Here is how the bypass trust model works: the amount of an estate that is not subject to federal estate taxation is known as the exemption; upon the first spouse’s death his or her federal estate tax exemption amount would fund a “B”, or bypass, trust; the balance of the first to die spouse’s assets would fund an “A”, or marital, trust. Although the assets of the B trust can be used for the surviving spouse’s benefit, there are restrictions on the surviving spouse’s access to the assets. Those restrictions mean that the trust B assets are not considered part of the surviving spouse’s estate upon his or her death. Therefore, the value of the surviving spouse’s estate and the amount of estate tax owed upon his or her death are reduced. The A trust holds property that is fully accessible to the surviving spouse during his or her life. The assets put in the A trust are not subject to estate taxes upon the first spouse’s death because of the unlimited marital deduction. However, whatever assets remain in the A trust at the time of the surviving spouse’s death are included in his or her estate.

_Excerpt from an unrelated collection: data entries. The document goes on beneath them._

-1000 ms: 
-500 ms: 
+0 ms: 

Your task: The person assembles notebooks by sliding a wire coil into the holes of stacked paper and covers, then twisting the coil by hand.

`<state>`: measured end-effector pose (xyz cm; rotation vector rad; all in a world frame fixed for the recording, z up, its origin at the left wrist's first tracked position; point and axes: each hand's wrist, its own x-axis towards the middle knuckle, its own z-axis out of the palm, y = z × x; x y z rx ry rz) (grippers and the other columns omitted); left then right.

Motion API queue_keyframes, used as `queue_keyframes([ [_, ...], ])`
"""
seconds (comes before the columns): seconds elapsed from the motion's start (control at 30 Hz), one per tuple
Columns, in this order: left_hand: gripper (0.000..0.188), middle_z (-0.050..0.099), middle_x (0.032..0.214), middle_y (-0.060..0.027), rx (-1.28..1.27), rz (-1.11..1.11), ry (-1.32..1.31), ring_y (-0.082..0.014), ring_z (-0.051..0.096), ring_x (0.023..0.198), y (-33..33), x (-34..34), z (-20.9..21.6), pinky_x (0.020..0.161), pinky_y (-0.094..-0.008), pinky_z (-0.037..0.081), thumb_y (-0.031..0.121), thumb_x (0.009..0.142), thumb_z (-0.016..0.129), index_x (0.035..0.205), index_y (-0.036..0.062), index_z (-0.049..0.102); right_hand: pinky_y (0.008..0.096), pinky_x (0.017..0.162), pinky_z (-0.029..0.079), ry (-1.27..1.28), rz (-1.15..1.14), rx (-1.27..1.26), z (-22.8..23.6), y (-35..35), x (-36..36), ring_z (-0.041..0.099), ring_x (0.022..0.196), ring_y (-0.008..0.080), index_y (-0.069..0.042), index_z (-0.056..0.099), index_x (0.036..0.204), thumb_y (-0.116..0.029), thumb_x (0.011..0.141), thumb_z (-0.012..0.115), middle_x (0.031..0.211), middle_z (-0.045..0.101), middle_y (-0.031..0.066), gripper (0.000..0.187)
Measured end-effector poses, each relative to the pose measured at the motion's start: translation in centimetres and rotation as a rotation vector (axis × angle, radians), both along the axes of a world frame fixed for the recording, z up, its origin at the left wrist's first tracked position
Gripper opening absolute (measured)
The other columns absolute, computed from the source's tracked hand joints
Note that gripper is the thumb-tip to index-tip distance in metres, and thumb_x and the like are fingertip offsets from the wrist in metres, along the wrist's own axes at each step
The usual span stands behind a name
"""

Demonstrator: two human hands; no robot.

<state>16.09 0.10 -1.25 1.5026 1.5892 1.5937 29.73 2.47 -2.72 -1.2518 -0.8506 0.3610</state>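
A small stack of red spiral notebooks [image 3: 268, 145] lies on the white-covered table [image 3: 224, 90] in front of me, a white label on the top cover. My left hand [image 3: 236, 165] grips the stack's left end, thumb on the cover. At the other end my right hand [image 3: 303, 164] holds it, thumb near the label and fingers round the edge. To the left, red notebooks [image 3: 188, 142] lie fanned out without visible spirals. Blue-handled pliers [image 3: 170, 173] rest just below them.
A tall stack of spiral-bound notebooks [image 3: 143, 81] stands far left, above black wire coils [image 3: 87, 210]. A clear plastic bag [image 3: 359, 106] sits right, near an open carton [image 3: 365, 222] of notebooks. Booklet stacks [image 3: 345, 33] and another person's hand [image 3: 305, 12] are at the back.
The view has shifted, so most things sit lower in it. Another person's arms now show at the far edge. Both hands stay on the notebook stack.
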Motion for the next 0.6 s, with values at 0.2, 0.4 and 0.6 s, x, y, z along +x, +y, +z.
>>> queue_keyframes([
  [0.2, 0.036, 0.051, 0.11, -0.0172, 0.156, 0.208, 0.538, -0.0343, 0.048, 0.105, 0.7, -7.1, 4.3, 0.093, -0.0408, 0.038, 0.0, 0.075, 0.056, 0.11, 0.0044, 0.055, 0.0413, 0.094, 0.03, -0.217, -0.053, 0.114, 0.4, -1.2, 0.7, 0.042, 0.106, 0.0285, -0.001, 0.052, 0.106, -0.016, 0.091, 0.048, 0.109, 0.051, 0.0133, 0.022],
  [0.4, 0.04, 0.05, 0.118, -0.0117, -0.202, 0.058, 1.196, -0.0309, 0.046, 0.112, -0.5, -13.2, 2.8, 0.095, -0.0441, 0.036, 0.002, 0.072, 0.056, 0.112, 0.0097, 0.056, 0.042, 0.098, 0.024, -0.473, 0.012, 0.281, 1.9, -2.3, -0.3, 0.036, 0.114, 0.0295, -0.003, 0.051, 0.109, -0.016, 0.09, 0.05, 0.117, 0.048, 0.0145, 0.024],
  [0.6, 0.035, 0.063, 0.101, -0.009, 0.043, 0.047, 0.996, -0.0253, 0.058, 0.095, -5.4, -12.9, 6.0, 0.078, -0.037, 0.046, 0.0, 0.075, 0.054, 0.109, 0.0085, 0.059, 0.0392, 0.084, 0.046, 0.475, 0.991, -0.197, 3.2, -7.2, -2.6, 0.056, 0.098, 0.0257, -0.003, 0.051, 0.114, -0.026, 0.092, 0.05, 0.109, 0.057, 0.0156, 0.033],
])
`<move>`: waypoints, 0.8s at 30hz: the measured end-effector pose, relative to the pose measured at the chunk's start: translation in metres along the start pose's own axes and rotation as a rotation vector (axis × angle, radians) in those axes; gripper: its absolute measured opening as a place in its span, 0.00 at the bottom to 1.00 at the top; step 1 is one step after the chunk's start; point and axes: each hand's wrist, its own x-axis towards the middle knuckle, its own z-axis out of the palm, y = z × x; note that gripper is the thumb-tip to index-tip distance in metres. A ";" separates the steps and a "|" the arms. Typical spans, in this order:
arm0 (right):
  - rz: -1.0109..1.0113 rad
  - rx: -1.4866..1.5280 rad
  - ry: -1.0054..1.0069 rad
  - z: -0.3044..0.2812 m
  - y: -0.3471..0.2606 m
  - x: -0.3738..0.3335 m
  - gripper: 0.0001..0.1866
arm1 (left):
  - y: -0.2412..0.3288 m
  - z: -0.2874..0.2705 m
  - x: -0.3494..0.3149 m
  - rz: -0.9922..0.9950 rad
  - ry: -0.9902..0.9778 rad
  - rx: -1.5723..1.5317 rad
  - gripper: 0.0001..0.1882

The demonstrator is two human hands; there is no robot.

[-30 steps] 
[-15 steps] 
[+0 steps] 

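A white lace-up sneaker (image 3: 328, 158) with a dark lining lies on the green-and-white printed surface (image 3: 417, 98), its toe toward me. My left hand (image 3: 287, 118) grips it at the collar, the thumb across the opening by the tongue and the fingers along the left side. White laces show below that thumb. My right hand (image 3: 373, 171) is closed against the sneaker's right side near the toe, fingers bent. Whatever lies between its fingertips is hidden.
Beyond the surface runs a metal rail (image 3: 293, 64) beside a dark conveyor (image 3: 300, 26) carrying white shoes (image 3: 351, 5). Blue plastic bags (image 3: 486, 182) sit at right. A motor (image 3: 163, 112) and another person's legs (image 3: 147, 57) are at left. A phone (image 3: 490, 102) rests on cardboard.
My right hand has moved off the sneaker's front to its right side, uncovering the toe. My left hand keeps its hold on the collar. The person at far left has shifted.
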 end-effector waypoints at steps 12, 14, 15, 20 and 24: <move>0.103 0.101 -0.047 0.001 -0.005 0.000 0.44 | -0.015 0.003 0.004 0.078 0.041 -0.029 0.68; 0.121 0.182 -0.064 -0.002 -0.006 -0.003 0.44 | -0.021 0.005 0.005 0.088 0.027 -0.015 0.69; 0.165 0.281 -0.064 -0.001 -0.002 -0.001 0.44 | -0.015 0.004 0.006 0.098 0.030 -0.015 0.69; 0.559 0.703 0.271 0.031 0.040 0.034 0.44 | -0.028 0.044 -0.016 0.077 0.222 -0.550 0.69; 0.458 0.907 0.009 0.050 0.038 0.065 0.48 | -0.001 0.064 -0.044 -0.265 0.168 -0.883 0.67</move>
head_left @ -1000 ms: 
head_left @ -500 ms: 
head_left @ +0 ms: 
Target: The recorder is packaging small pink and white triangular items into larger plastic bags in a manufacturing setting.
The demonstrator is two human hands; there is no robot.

Upon the death of the surviving spouse the assets in the A trust will receive a step-up in basis to the value of the assets at the date of the surviving spouse’s death. When an asset from that trust is sold after the surviving spouse dies there will be a capital gains tax savings for the heirs since only the gain above the stepped up basis amount will be taxed. However, the assets of the B trust will not receive a step-up in basis when the surviving spouse dies. Therefore, when a trust B asset is sold after the surviving spouse’s death the heirs will have to pay a higher capital gains tax than if the asset had passed to them directly from the surviving spouse or from the A trust, which does not have the restrictions that the B trust has.

In 2013 the federal estate and gift tax exemption amount was set at $5 million, with an annual inflation adjustment. For 2017 the exemption amount is $5.49 million. Accordingly, an individual can now leave up to $5.49 million to heirs and pay no federal estate tax. Moreover, under current law a surviving spouse can carry over the deceased spouse’s unused exemption. The personal representative of the deceased spouse’s estate must file an estate tax return to preserve that portability. This portability allows a married couple to currently shelter as much as $10.98 million from federal estate tax. That is, if the deceased spouse used none of his or her exemption and the surviving spouse preserves the portability of the unused exemption by filing the necessary return, the surviving spouse can have an estate worth up to $10.98 million and there will be no estate tax.

Given the high exemption amount and the portability of an unused exemption to a surviving spouse, the need for bypass trusts has been greatly diminished. (I also note that President-elect Trump has voiced a commitment to repealing the federal estate tax altogether.) For many couples it no longer makes sense to have a bypass trust. If the bypass trust can be avoided the couple’s estate plan will be simpler and the family will avoid the adverse income tax consequences caused by having property pass to a bypass trust. The bypass trust does still have relevance and utility for some couples and gifting must be factored into the estate planning process. That said, if your estate plan includes a bypass trust it could be a good time to consult with an estate planning attorney to determine if your estate plan needs to be updated.

Jamie Mathis
Attorney, Davis & Mathis PC

Jamie’s areas of practice include real estate, probate, estate planning, municipal law, partnerships, corporate law and business formation. His real estate practice includes residential and commercial transactions, zoning and land use, easements, leases, subdivisions and foreclosures. He is a member of the Real Estate and Probate Sections of the Alaska Bar Association. For more information you may visit Davis & Mathis PC.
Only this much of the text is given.